As of January, 2012, this site is no longer being updated, due to work and health issues

Guide to Search Tools

Show Matching Search Terms in Context

 

Concordances, KWIC and KWOC

The idea of showing the words with their surrounding words comes from hand-created concordances, leading to the Information Science concept of KWIC (Key Word In Context), permuting all content in a text so that each word appears in a central column, alphabetically. This was developed in the late 1950s by Hans Peter Luhn of IBM and used for projects including automating concordances of Shakespeare, chemical listings, and library catalogs.

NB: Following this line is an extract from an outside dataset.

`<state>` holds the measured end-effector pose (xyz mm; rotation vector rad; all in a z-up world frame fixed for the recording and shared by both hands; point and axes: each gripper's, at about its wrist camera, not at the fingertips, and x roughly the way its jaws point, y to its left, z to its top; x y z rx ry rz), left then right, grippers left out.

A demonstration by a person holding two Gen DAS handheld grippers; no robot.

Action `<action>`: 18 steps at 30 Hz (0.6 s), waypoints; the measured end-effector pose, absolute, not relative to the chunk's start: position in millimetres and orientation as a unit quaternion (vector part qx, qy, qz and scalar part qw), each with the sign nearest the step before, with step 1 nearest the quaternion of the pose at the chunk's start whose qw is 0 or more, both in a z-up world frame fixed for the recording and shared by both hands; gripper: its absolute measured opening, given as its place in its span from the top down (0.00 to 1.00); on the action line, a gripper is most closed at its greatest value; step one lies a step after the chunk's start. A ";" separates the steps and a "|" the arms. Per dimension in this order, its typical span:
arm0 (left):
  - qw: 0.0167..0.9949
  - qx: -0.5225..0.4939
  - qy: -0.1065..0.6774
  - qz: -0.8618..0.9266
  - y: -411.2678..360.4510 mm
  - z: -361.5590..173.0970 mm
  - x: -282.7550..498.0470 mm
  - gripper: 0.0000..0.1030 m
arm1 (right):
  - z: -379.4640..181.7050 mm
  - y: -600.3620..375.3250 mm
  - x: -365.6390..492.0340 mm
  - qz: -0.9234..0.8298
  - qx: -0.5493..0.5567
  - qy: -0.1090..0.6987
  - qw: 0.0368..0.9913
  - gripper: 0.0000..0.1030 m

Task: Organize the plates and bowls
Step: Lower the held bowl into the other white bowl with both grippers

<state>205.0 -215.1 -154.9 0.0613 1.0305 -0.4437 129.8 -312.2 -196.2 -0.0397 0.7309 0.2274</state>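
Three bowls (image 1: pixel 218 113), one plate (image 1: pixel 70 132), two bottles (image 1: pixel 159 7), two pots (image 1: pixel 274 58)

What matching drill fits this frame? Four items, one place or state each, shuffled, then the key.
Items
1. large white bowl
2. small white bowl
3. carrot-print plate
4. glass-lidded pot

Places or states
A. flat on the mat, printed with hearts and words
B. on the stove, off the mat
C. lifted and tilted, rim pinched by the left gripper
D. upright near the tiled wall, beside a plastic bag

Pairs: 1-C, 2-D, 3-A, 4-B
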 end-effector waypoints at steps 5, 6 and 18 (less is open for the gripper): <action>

Here is an example, showing lines from the English and Scottish ballads collected by Francis James Child):

lime (14)
79[C.10] 4 /Which was builded oflime and sand;/Until they came to
247A.6 4 /That was well biggit withlime and stane.
303A.1 2 bower,/Well built wilime and stane,/And Willie came
247A.9 2 /That was well biggit wilime and stane,/Nor has he stoln
305A.2 1 a castell biggit withlime and stane,/O gin it stands not
305A.71 2 is my awin,/I biggit it wilime and stane;/The Tinnies and
79[C.10] 6 /Which was builded withlime and stone.
305A.30 1 a prittie castell oflime and stone,/O gif it stands not
108.15 2 /Which was made both oflime and stone,/Shee tooke him by
175A.33 2 castle then,/Was made oflime and stone;/The vttermost
178[H.2] 2 near by,/Well built withlime and stone;/There is a lady
178F.18 2 built with stone andlime!/But far mair pittie on Lady
178G.35 2 was biggit wi stane andlime!/But far mair pity o Lady
2D.16 1 big a cart o stane andlime,/Gar Robin Redbreast trail it

There were also KWOC (key word out of context) systems, which puts the key word at the start, and were found useful for automatically creating left-aligned alphabetical listings.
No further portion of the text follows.